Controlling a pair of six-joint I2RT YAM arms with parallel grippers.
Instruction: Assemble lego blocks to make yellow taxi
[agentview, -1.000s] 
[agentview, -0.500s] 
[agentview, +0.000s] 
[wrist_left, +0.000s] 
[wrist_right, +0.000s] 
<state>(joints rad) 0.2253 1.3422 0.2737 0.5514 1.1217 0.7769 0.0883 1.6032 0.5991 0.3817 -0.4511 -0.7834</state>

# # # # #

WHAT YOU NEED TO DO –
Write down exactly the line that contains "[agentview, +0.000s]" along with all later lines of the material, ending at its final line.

OUTPUT –
[agentview, +0.000s] 
[wrist_left, +0.000s] 
[wrist_right, +0.000s] 
<state>(joints rad) 0.2253 1.3422 0.2737 0.5514 1.1217 0.7769 0.0883 1.6032 0.5991 0.3817 -0.4511 -0.7834</state>

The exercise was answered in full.